> _What you are asked to do_
Every line below between the one holding "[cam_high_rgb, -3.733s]" and the one holding "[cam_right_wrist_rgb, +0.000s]", inclusive, should be copied exactly, and no other line.

> _Task inputs_
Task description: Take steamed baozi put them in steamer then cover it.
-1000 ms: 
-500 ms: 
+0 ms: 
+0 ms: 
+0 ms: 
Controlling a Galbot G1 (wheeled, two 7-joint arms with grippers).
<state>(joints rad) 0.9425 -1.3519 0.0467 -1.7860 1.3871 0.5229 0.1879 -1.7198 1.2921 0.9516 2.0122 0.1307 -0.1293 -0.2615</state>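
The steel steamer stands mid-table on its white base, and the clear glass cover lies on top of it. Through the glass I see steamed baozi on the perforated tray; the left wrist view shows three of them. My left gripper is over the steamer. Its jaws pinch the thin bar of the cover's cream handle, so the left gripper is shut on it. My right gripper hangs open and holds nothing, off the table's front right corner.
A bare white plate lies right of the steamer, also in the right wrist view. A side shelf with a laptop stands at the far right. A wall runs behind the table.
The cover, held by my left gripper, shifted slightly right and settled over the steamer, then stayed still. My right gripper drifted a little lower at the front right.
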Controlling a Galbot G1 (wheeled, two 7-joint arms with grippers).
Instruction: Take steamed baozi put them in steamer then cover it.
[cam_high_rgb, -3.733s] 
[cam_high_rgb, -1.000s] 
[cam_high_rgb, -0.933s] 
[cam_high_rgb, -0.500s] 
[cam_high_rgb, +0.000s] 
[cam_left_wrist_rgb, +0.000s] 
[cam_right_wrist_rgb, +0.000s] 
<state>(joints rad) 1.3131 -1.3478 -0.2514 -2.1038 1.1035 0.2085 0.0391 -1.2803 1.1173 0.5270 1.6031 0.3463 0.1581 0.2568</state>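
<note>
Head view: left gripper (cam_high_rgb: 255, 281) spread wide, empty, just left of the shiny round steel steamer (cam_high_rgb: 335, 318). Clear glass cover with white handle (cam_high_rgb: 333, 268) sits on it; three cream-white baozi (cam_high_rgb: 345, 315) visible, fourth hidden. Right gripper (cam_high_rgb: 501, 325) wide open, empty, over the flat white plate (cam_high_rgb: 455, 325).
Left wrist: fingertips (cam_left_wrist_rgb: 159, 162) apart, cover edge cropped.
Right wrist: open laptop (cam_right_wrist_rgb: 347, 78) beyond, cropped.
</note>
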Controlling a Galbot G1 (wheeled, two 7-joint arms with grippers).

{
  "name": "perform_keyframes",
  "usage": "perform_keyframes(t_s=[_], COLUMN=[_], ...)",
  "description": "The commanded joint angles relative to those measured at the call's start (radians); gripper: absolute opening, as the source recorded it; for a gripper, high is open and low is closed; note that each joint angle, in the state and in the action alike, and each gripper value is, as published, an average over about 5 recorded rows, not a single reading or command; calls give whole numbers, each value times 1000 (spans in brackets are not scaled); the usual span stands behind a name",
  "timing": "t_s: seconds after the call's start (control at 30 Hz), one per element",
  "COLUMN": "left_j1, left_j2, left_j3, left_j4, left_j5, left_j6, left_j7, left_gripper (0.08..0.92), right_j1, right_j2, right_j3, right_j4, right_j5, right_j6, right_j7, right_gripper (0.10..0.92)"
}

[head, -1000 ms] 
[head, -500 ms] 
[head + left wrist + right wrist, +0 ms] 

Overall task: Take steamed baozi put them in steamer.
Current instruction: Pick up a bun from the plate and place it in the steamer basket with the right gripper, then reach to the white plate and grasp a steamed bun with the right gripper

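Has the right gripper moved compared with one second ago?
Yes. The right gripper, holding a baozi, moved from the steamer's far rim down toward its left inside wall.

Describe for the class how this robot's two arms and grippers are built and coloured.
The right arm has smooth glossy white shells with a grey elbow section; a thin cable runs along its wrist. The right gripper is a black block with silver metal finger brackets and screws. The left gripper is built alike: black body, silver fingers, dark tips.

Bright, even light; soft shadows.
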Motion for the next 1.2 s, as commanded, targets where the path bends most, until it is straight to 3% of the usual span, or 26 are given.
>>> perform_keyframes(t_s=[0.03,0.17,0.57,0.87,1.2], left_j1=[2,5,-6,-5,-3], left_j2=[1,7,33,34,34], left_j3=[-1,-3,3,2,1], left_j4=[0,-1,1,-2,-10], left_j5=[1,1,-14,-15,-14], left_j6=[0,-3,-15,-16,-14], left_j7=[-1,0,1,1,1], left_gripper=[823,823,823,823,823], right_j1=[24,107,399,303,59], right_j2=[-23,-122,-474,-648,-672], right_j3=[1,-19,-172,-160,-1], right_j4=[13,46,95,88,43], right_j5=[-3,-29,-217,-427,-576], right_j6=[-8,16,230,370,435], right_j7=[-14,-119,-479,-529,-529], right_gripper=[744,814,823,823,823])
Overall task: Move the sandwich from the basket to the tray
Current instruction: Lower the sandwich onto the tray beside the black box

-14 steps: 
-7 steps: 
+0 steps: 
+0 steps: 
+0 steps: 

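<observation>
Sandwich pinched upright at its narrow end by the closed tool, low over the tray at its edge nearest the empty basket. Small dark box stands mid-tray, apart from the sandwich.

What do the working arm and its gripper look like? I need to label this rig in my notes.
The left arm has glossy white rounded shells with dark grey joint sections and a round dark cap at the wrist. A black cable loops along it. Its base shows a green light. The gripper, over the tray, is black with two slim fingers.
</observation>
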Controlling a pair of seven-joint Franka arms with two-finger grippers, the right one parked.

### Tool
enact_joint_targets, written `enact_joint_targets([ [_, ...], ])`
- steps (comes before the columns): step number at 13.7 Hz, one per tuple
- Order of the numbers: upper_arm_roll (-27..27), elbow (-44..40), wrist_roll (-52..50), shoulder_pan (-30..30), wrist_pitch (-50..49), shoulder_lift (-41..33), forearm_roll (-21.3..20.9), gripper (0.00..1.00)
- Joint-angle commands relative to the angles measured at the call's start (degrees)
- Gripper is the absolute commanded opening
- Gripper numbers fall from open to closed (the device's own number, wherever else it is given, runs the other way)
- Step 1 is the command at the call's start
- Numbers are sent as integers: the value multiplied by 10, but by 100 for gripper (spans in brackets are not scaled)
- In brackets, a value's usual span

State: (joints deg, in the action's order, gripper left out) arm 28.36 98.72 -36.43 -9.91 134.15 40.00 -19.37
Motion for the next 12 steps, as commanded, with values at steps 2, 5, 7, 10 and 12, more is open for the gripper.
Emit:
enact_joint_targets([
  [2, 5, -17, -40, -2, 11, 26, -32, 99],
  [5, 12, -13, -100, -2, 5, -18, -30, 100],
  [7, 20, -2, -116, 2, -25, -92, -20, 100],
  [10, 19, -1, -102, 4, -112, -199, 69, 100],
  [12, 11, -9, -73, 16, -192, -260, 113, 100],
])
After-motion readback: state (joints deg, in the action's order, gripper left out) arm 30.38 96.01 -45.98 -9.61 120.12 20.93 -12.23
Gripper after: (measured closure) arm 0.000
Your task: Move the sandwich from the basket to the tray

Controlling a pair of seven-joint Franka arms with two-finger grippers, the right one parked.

> _Final answer_
[cam_high_rgb, -3.733s] 
[cam_high_rgb, -1.000s] 
[cam_high_rgb, -0.933s] 
[cam_high_rgb, -0.500s] 
[cam_high_rgb, +0.000s] 
[cam_left_wrist_rgb, +0.000s] 
[cam_right_wrist_rgb, +0.000s] 

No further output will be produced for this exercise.